The foreman in the recent patent dispute between Apple and Samsung in a Californian court has hit back at criticism that the jury failed to do its job properly.
The jury in the case found overwhelmingly in favour of Apple, awarding the firm £665m in damages – which the judge in the case could triple – and throwing out Samsung's counter-claims.
The verdict has been widely criticised, with many commentators feeling that the jury failed to take enough time to arrive at such a controversial decision, and that it perhaps suffered from local bias, given that Apple is based in Cupertino, not far from the courtroom.
Jury foreman Velvin Hogan has hit back against this criticism in an interview with the BBC, in which he cites viewing the meeting minutes between senior exectutives from Samsung and Google as a decisive factor in the jury's decision.
"[The minutes were] for a tablet and Google was concerned that for the sake of their operating system that the look and feel and the methodology that they [Samsung] were using to create their tablet was getting too close to what Apple was doing.
"And in the memo themselves they stated that Google demanded that they back away from that design.
"And later there was a follow-up memo among themselves, these executives, and in black and white it says: we elect to not pass this information down to the divisions that were actually involved in the design.
"So, from the sake of the engineers they went merrily along continuing their design not given any orders to back away.
"They knew nothing of that meeting. To me that kind of raised a light bulb in my head that when I got in the jury room I wanted to read the minutes of that meeting myself.

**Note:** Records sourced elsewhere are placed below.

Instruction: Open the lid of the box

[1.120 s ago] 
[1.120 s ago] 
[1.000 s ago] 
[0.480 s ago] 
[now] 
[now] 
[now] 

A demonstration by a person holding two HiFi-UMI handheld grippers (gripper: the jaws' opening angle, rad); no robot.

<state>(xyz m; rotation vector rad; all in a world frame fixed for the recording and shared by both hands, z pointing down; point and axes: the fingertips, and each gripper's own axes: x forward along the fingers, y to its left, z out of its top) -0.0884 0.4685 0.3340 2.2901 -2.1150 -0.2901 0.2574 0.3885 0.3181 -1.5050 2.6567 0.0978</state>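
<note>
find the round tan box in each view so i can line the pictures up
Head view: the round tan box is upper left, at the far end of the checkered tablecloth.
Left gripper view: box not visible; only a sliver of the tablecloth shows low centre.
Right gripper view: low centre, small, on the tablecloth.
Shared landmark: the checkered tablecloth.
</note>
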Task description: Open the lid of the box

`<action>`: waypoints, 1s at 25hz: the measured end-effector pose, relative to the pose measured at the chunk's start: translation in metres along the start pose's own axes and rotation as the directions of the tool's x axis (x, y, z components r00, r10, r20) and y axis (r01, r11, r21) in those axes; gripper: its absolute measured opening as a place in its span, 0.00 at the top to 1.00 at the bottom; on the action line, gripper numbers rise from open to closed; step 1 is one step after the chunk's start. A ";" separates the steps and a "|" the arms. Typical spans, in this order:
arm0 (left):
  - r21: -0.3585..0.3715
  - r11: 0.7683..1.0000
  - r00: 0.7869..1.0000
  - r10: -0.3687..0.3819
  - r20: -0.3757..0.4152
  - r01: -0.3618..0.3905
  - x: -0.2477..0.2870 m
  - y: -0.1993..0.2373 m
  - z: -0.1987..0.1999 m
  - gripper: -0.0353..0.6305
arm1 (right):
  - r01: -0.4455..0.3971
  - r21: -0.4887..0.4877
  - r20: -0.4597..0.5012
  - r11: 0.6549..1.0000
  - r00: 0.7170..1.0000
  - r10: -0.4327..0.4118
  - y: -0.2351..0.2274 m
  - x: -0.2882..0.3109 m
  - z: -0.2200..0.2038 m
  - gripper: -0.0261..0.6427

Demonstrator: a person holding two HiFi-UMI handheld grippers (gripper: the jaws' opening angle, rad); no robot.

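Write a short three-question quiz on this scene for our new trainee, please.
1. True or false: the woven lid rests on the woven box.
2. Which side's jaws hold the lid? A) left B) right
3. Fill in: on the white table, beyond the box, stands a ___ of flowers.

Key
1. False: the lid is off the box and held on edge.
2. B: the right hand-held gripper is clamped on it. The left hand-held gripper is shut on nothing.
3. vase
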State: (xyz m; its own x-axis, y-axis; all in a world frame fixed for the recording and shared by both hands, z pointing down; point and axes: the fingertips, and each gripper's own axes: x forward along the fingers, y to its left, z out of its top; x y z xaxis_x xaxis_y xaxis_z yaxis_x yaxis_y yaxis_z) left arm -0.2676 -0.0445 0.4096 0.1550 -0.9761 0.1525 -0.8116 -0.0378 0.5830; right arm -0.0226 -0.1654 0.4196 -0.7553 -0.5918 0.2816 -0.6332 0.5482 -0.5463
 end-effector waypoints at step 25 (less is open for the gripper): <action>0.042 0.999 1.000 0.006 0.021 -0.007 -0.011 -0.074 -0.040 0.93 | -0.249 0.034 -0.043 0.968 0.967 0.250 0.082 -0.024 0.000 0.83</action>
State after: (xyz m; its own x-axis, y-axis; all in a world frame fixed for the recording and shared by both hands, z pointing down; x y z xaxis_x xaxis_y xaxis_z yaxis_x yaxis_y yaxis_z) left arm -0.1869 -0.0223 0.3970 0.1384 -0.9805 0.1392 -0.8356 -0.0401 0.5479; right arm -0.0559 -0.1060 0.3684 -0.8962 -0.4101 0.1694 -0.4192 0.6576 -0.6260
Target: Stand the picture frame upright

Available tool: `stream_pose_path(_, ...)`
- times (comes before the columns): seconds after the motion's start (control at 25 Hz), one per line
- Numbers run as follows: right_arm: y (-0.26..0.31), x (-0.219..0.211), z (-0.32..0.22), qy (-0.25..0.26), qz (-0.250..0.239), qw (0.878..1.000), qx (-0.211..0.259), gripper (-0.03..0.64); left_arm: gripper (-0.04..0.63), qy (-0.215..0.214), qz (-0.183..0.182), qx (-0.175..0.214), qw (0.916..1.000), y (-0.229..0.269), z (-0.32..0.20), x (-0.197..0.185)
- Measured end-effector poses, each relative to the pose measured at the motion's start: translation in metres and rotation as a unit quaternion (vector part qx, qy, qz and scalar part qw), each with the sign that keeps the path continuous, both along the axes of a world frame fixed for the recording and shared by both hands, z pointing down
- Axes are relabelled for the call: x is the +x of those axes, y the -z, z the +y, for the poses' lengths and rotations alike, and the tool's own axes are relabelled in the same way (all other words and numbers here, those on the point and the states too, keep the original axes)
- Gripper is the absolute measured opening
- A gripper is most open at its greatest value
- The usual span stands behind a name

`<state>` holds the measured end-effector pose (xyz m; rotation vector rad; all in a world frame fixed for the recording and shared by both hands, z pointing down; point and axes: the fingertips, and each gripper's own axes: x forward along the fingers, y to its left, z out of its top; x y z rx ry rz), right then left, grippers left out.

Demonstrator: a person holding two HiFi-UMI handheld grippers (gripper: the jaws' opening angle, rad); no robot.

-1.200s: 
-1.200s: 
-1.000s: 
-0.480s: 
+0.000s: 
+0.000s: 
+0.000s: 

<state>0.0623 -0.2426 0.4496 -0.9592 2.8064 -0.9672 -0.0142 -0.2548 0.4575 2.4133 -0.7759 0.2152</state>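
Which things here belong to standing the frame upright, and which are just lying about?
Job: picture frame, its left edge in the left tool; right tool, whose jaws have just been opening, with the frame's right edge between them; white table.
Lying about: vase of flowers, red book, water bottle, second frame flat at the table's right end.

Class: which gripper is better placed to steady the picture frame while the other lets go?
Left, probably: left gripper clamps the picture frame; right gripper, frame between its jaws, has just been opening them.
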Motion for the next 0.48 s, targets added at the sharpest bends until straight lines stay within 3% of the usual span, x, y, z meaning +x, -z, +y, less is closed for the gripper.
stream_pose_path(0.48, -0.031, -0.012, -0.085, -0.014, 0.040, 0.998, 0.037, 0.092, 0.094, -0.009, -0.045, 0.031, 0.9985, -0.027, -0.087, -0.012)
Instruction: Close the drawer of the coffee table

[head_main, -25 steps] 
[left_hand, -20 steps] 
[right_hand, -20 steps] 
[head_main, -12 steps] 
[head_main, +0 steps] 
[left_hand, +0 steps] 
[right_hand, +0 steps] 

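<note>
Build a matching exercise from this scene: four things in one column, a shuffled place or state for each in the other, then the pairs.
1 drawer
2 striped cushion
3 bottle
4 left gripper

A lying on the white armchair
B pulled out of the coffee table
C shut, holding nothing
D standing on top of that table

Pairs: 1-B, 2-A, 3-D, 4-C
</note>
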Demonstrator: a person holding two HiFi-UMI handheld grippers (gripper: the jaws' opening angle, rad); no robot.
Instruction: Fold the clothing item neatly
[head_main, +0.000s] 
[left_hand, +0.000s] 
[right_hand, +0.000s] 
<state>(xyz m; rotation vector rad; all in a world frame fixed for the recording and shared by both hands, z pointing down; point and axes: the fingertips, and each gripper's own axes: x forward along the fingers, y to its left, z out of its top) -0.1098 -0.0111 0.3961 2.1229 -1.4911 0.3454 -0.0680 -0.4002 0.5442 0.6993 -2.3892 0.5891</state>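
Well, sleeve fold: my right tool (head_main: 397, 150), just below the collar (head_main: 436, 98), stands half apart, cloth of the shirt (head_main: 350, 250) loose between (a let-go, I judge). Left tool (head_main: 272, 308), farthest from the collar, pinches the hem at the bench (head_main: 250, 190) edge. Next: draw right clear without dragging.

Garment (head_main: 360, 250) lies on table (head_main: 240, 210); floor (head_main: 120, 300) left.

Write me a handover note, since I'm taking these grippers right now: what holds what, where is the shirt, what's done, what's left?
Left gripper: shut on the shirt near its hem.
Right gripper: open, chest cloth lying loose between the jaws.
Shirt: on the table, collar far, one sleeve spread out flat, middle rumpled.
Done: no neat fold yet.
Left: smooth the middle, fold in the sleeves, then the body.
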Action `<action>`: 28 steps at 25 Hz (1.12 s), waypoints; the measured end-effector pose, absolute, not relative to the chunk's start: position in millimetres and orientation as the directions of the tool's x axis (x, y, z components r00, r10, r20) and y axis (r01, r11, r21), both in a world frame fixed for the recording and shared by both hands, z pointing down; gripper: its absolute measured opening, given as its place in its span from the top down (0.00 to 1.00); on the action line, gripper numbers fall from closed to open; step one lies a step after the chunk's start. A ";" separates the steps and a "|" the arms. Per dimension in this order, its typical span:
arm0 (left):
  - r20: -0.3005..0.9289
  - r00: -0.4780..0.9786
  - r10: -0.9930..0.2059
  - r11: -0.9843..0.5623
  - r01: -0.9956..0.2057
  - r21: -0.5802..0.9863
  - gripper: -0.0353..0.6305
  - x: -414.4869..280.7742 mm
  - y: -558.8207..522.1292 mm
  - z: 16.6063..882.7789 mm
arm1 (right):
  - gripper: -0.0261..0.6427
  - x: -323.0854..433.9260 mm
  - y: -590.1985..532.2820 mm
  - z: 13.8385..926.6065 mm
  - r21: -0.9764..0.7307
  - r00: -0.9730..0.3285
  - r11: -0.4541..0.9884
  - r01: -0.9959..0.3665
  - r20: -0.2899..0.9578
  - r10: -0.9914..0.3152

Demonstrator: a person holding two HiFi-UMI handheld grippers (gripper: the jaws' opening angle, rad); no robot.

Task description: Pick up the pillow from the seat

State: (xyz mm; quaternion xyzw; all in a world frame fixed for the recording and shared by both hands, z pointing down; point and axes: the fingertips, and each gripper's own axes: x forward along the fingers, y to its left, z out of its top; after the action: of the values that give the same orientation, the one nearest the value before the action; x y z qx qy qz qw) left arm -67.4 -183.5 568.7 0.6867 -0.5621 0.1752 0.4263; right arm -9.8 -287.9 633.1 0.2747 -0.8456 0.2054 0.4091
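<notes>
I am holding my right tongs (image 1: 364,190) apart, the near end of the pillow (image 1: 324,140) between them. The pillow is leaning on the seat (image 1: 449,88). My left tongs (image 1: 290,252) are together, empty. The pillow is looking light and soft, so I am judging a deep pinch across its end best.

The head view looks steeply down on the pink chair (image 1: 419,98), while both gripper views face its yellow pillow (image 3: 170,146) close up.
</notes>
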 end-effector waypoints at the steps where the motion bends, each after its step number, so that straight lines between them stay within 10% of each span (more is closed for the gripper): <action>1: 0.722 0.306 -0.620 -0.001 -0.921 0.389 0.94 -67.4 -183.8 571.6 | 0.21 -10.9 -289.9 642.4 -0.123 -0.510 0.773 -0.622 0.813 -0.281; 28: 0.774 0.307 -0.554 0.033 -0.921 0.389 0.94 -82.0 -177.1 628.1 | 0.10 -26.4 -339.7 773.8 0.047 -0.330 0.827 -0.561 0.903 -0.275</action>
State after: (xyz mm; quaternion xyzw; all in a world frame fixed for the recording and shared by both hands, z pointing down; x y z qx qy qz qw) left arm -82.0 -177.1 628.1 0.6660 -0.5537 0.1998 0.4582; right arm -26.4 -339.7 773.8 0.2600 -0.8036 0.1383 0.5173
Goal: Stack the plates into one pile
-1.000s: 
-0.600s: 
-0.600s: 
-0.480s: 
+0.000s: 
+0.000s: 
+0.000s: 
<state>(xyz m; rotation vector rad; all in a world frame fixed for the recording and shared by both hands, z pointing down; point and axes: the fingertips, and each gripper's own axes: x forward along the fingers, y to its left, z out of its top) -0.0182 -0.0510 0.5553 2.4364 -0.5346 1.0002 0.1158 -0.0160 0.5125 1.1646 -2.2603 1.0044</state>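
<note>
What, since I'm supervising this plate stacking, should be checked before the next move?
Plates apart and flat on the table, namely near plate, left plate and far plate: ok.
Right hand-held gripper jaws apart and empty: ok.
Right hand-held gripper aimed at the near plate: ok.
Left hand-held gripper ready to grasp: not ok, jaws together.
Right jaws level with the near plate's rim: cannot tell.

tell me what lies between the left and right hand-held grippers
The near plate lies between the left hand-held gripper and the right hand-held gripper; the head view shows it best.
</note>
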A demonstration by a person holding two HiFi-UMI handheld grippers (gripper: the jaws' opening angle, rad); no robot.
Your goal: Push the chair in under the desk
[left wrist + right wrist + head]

"When we went into deliberation in the jury room we not only had all the physical evidence of everything that was presented, but we also had sealed source code in its entirety from both sides, we actually had the memos that were talked about in the trial... and there was a piece of evidence after a piece of evidence that just clearly stacked up."
Samsung has stated its intent to appeal against the decision, while Apple has already moved to have eight Samsung devices banned in the US.
However, Samsung is poised to disrupt the imminent launch of the iPhone 5 by bringing a new lawsuit around patented 4G technology against Apple.